Item 1. Security and Issuer.
No material changes
Item 2. Identity and Background.
No material changes
Item 3. Source and Amount of Funds or Other Consideration.
Not applicable
Item 4. Purpose of Transactions.
Pursuant to an agreement dated May 5, 1999 (the "Agreement")
among The Hallwood Group Incorporated ("Hallwood"), Epsilon
Trust, of which Mr. Brian M. Troup and certain family members
are beneficiaries (the "Trust") and Mr. Brian M. Troup,
Hallwood, the Trust and Mr. Troup agreed to separate their
interests. On December 21, 1999, all conditions to the
completion of the transactions contemplated by the Agreement
were satisfied. Pursuant to a Unit Purchase Agreement
effective May 11, 2000 by and among Hallwood Realty Partners,
L.P. ("HRP"), Brian Troup and the successor to the Trust, HRP
purchased 82,608 units of the HRP owned by the successor to
the Trust. See Item 6 for a discussion of the terms of the
Agreement.
Hallwood holds the units of limited partnership interest of
HRP (the "Units") for investment. Hallwood may, subject to
market conditions and other factors deemed relevant by it,
purchase additional Units from time to time in open market
purchases, privately negotiated transactions or otherwise.

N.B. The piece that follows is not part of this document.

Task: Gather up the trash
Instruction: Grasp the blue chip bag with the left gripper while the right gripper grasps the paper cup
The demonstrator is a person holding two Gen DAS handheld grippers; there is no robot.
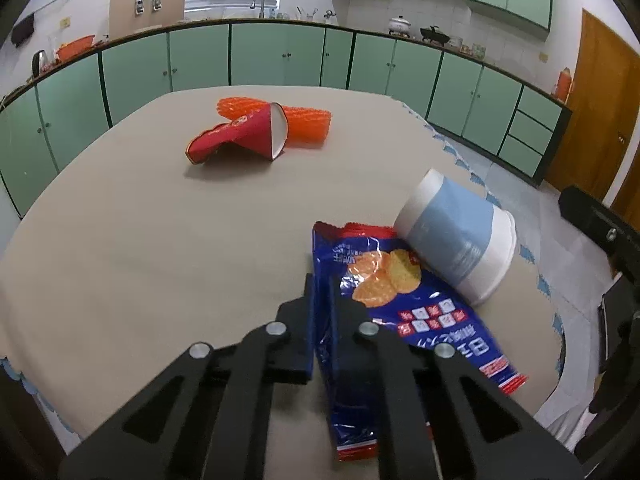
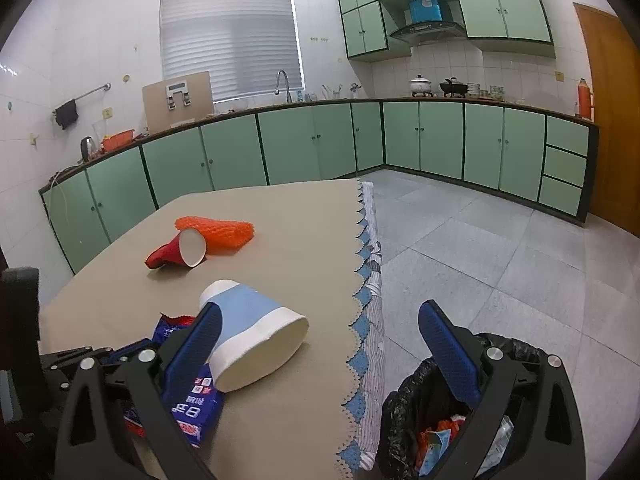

Hallwood intends to review, on a continuing basis, its
investment in the Units and Hallwood's business affairs and
financial conditions, as well as conditions in the securities
markets and general economic and industry conditions. Hallwood
may in the future take such actions with respect to its
investment in the Units as it deems appropriate in light of
the circumstances existing from time to time, including,
without limitation, purchasing additional Units or disposing
of the Units it now holds or hereafter acquires.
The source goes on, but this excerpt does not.